* **WORK TO COMPLETE**:
For the material below, state how many lines have the word "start" in them, with no other words.

* **INFORMATION SHOWN**:

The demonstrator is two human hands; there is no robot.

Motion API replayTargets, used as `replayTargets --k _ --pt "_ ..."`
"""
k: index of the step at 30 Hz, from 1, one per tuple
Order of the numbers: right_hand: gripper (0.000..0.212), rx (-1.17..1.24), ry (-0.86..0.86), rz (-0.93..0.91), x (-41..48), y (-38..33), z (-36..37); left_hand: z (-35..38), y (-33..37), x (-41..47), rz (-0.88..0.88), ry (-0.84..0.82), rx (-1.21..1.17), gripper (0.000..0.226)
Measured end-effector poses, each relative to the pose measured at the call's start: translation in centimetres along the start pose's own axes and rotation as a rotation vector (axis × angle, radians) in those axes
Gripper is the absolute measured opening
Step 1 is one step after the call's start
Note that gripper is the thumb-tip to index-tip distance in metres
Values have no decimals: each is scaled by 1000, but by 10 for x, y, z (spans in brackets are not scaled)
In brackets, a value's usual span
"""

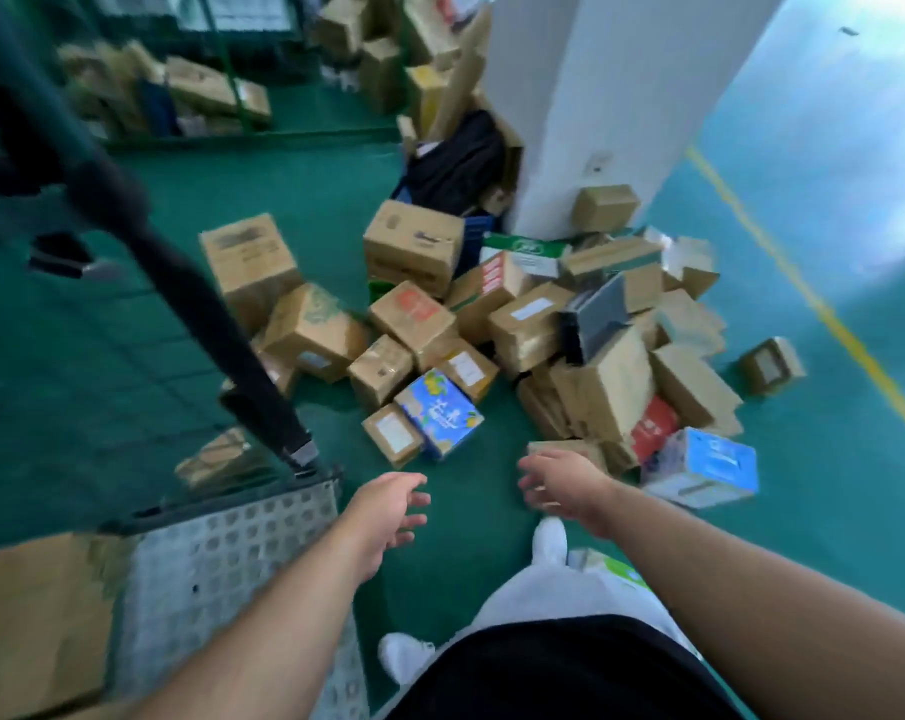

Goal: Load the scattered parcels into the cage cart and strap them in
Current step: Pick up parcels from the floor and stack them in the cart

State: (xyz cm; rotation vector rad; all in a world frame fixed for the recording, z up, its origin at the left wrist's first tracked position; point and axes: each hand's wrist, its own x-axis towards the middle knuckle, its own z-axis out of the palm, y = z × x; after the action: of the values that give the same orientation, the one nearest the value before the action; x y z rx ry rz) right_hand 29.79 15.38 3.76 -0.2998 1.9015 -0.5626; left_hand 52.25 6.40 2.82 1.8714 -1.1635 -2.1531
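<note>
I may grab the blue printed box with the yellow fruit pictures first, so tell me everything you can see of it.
The blue printed box looks like glossy cardboard, blue with yellow fruit pictures, white lettering and pale edges. It looks closed and sits tilted on the green floor at the near edge of the parcel pile. A small brown box with a white label leans against its left side, and other brown boxes press in behind it. Neither the left hand nor the right hand touches it; both are open and empty.

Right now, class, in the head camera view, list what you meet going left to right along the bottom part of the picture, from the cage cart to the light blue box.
Cardboard parcel on the cart → perforated metal cart floor → left hand → right hand → light blue box.
</note>
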Motion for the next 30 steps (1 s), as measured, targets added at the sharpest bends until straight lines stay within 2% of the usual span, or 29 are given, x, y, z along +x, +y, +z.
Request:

* **TASK ANSWER**:
2